# The problem:
Please find how many lines of the data contain the string "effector", and respond with that number only.

# Study material:
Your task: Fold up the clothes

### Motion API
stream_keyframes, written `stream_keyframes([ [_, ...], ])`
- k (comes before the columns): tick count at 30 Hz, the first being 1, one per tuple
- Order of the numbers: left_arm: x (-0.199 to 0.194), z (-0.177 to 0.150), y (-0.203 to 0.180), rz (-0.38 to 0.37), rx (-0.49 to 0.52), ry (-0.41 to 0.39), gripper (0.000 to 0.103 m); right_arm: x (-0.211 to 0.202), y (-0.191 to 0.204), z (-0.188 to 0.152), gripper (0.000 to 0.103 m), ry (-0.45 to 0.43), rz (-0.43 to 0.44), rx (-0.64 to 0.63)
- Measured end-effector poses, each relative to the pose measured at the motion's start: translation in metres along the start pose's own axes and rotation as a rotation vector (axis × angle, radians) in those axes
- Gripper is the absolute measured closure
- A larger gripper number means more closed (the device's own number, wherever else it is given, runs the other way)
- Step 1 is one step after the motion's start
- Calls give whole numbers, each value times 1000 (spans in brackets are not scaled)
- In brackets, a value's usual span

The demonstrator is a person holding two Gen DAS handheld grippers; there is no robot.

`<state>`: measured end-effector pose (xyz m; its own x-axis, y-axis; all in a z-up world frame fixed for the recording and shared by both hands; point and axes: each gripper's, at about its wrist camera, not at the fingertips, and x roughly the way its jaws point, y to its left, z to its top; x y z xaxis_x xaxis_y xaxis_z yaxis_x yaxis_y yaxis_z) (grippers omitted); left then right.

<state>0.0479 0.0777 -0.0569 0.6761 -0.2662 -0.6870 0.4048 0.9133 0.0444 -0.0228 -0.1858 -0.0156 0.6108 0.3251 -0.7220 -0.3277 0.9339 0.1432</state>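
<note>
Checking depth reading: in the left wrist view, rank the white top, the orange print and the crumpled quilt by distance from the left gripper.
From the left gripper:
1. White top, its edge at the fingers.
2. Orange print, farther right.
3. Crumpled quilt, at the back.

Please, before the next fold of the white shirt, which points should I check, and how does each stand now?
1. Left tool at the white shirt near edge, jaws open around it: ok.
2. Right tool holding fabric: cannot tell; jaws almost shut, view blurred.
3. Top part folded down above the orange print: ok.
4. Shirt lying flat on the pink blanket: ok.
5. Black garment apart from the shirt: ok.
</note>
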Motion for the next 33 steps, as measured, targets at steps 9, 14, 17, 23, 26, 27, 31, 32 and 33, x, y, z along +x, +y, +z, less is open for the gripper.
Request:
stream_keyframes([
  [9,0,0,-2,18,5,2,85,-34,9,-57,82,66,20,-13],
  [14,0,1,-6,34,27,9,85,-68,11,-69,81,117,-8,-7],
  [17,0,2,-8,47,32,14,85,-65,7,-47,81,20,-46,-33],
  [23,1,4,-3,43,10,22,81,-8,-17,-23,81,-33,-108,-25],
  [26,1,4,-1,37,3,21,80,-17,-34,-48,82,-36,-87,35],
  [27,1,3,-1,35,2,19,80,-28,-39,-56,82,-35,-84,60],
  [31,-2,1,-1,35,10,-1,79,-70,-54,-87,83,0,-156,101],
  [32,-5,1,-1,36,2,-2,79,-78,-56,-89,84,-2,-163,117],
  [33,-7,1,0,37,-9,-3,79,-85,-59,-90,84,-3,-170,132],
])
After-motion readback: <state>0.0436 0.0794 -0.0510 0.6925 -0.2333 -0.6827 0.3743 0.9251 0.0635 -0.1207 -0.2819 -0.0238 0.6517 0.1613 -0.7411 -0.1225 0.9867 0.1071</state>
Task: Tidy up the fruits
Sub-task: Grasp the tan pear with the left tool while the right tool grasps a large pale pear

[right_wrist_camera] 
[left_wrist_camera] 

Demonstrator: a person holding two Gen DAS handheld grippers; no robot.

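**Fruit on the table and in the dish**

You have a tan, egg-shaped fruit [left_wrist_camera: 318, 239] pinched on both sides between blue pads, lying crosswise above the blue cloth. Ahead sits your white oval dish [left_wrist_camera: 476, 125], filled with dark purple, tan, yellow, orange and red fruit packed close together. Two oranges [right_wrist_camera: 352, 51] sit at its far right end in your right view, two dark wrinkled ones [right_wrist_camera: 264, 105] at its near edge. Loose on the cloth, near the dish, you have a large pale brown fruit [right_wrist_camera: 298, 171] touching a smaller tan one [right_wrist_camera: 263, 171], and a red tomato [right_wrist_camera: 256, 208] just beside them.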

# Exercise response:
2